Defendant Angela Ditchfield, 38 from Cambridge said: “Sometimes political leaders like to claim they follow Christian values. Well, Christian values include not using fear to control others, especially the threat of annihilation. They include caring for the poor and the sick, for children, migrants and the elderly – spending money on things to help people not on threats of destruction. For me actions like this are as intrinsic to being a Christian as going to church and praying. I’d urge all Christians to join in! And also people of all faiths or none – I don’t know any religious or humanitarian value system which would endorse such widespread loss of life & environmental destruction.”
The verdict is due to be given around mid afternoon today.
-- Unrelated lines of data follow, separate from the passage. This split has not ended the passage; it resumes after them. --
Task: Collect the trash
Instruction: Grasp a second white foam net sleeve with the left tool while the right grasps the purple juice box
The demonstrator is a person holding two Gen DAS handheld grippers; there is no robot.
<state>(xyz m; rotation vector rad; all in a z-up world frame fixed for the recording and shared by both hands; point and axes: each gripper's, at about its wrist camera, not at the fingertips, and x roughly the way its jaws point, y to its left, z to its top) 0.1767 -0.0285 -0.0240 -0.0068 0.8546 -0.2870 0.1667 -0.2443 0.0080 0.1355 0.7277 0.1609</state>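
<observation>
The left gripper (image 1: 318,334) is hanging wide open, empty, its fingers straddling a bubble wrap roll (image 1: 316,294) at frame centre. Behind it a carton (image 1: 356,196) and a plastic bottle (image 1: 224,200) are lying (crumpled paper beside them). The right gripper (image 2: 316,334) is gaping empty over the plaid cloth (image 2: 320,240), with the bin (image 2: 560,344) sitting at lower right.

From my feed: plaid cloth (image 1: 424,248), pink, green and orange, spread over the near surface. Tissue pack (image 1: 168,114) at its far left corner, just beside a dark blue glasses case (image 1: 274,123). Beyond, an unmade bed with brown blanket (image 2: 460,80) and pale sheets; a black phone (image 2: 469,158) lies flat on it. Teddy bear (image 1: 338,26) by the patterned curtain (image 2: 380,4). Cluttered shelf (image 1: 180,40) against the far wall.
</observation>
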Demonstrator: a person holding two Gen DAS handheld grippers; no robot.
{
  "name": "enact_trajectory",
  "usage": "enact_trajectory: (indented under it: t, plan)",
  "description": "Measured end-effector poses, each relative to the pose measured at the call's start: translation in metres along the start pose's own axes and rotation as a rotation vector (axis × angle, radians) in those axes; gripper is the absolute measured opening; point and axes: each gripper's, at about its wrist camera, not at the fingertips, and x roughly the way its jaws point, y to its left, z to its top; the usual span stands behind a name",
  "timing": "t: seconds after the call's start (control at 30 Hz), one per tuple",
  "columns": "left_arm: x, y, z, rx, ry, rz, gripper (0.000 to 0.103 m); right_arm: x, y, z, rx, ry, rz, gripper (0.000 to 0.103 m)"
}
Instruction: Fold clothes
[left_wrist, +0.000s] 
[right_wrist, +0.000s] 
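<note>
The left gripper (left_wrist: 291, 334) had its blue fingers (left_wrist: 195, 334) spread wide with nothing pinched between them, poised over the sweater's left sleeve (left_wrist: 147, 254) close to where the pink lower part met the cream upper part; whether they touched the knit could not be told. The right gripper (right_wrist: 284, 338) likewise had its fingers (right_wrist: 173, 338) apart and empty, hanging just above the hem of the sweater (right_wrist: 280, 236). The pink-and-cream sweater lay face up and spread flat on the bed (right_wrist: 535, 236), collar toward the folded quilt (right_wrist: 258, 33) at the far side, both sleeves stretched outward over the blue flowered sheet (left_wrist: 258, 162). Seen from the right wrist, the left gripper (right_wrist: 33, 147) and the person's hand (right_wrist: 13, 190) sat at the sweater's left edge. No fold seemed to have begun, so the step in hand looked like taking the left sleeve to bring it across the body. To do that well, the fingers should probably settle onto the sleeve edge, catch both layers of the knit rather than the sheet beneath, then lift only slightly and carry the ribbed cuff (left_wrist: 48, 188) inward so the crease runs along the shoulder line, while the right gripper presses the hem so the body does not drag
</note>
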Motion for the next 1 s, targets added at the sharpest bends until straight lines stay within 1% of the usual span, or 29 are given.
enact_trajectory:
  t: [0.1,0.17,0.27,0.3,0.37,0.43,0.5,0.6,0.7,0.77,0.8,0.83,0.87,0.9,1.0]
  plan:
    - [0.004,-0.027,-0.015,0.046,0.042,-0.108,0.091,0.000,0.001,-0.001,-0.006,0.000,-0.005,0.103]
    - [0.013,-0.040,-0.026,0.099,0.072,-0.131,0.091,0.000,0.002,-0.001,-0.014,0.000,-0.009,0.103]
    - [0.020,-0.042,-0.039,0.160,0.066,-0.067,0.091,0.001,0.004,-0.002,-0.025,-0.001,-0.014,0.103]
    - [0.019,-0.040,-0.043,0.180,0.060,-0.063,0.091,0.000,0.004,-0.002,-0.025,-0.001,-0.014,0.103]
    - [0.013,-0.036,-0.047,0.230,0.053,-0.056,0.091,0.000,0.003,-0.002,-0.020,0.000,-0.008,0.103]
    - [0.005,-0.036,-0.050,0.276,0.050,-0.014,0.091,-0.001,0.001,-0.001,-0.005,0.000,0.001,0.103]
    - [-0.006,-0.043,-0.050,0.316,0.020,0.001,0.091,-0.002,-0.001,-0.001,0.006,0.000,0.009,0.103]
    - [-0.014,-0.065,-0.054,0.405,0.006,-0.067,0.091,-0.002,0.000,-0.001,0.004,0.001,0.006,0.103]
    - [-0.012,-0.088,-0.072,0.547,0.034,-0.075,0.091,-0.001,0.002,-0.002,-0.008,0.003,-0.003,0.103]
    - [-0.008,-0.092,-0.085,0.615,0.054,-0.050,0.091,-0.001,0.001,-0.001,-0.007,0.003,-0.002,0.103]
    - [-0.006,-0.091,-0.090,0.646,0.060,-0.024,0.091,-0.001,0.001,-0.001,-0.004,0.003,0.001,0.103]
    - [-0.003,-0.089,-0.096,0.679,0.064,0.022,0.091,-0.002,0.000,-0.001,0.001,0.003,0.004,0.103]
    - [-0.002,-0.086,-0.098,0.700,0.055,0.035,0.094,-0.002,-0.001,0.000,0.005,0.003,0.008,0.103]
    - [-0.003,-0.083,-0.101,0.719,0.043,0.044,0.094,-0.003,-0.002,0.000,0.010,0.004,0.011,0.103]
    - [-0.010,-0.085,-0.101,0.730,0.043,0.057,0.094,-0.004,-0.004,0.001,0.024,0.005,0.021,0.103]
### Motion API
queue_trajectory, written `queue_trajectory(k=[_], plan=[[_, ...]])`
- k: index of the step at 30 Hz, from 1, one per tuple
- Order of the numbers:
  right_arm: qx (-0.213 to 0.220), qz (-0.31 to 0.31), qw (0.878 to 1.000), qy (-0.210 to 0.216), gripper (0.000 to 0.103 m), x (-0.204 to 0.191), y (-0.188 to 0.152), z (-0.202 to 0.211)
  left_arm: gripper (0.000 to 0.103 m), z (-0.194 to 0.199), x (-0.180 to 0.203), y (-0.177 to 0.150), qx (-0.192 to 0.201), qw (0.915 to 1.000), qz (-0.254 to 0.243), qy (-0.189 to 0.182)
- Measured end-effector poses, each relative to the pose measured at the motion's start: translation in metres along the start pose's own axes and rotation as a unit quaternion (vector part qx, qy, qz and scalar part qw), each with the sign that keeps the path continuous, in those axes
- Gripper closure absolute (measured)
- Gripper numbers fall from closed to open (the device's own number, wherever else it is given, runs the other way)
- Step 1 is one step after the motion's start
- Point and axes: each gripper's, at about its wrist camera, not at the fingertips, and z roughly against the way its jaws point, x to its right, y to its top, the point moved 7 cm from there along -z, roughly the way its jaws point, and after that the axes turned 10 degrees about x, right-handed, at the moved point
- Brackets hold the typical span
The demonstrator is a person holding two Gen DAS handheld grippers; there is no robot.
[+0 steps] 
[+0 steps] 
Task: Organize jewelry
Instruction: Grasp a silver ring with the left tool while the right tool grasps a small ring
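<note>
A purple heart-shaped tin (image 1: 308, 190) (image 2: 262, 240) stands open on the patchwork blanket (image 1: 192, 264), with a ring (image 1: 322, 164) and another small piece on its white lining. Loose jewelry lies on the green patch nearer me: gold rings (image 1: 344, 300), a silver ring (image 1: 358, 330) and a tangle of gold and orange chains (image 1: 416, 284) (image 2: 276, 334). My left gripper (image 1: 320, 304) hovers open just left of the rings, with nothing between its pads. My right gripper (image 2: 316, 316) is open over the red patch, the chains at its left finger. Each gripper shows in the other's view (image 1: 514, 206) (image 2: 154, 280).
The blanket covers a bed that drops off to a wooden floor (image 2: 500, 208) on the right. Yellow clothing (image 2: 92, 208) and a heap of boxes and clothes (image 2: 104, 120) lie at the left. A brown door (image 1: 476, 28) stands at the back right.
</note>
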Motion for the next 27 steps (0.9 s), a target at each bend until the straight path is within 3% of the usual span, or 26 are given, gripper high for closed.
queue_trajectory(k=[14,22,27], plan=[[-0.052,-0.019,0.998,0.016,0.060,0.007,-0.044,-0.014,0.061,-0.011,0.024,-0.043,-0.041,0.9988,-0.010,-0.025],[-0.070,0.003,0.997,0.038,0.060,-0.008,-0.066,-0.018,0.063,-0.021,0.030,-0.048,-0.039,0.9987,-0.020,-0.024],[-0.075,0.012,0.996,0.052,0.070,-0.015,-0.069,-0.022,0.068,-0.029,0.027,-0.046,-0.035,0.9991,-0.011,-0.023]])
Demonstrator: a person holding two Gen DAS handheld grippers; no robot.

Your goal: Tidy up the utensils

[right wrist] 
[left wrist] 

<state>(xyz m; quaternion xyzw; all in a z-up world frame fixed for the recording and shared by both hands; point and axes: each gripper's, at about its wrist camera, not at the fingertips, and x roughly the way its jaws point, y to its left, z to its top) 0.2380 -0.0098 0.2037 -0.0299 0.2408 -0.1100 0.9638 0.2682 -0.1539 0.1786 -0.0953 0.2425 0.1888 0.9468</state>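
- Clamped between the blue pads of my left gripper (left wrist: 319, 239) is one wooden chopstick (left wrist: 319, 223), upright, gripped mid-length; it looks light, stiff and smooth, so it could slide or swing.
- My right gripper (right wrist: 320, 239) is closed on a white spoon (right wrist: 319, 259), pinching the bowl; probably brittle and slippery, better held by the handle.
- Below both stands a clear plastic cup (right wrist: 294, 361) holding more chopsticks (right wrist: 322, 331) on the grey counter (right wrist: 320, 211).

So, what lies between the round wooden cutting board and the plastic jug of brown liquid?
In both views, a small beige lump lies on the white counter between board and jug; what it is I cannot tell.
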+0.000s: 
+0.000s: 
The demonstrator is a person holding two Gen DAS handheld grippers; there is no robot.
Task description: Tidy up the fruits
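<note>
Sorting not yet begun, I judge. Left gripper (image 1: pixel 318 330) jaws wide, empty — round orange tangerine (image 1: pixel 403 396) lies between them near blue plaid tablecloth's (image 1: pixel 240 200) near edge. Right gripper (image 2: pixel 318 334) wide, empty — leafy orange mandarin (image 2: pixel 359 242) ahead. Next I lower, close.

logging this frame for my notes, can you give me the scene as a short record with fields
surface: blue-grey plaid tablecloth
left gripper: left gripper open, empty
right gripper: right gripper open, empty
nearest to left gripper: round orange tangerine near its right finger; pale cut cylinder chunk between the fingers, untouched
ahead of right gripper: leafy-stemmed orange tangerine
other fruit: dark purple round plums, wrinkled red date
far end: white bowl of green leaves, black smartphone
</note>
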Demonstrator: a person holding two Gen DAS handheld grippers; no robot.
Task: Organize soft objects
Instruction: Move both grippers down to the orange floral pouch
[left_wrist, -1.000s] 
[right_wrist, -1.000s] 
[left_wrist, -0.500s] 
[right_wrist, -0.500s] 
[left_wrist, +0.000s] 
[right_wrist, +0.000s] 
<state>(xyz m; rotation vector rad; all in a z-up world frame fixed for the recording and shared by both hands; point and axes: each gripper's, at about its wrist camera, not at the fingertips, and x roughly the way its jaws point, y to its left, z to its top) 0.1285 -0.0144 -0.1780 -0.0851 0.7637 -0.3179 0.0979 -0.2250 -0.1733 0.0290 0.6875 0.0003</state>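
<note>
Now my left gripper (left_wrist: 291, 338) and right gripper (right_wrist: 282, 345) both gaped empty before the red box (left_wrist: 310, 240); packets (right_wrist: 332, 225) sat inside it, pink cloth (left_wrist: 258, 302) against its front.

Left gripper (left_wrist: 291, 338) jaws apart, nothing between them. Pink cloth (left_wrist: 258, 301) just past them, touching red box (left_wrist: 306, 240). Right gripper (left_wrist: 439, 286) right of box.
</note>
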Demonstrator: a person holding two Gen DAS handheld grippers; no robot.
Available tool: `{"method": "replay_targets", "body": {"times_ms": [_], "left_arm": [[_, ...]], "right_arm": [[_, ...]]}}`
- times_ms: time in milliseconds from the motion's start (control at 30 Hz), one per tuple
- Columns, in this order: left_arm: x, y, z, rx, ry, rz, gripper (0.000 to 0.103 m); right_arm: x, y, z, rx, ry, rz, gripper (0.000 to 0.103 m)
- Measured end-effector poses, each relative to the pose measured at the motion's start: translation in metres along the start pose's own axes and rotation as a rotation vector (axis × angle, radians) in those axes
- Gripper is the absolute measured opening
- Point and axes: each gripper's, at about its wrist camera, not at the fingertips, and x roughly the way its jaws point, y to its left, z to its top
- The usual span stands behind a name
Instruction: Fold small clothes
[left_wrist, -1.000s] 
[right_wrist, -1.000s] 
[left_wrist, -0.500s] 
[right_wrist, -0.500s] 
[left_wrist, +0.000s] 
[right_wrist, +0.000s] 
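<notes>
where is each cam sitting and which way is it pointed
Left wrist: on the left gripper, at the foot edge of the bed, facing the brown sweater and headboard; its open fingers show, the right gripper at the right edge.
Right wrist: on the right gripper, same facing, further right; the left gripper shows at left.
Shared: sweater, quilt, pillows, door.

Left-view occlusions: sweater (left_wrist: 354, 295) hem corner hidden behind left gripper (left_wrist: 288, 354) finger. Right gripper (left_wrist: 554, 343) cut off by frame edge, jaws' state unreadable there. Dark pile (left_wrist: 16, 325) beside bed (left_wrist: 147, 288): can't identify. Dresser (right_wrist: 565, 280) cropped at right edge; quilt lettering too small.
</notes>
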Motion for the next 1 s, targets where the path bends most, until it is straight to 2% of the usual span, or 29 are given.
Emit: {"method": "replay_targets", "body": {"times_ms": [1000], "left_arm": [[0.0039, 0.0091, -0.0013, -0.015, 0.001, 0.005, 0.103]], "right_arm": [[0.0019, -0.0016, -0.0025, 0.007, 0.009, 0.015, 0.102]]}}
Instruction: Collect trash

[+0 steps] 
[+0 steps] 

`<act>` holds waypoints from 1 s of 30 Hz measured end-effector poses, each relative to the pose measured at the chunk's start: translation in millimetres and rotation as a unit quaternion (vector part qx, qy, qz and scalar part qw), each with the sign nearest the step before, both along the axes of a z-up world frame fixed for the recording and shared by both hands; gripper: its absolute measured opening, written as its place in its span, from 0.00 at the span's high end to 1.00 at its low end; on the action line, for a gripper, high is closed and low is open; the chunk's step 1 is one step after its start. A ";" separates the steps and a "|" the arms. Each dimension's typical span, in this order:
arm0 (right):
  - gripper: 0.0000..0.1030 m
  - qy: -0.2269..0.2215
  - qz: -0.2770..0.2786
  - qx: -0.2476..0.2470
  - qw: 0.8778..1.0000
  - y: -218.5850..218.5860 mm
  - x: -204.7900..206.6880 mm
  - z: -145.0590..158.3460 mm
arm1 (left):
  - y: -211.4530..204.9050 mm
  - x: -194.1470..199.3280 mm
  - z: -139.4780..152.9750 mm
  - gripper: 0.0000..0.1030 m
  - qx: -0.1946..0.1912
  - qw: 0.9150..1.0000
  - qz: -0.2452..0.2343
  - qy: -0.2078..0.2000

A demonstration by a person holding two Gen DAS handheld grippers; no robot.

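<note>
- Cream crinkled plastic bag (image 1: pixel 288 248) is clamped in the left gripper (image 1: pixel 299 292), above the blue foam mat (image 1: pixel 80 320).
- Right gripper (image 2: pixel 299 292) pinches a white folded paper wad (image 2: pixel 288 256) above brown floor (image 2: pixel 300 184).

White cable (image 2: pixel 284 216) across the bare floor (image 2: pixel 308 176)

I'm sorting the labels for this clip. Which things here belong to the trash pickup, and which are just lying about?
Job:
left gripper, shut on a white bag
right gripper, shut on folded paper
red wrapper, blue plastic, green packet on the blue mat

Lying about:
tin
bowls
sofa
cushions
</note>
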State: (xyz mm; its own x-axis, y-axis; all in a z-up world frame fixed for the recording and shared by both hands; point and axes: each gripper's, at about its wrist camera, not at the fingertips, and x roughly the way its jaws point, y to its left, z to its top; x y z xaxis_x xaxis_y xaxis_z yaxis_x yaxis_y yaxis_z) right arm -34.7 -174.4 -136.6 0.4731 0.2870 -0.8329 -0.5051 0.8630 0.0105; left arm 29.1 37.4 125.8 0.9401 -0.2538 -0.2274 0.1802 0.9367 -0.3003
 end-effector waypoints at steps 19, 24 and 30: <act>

1. Put Down the Sword is a small group of Christians who take nonviolent direct action together against the causes of war, nuclear weapons, and climate change in the UK. We are from a wide-range of different theological and faith backgrounds, but all feel it is important that our faith is reflected in our actions, and that our faith leads us to intervene in the causes of death and violence in our world.(www.putdownthesword.wordpress.com
2. Those convicted were: Nina Carter-Brown, Nick Cooper, Angela Ditchfield, Joanna Frew, Alison Parker
They are represented in court by Jo Buckley of Matrix Chambers, and Adam Payter of 6KBW
3. The five activists used superglue and lock-on tubes (with messages painted on eg ‘Jesus said love your enemies don’t bomb them’) to enable them to block an entrance to the Atomic Weapons Establishment (AWE) at Burghfield, Berkshire on 27th June 2016. Along with 2 other groups blocking 2 other entrances, vehicle access to the whole site was blocked for about 2 hours.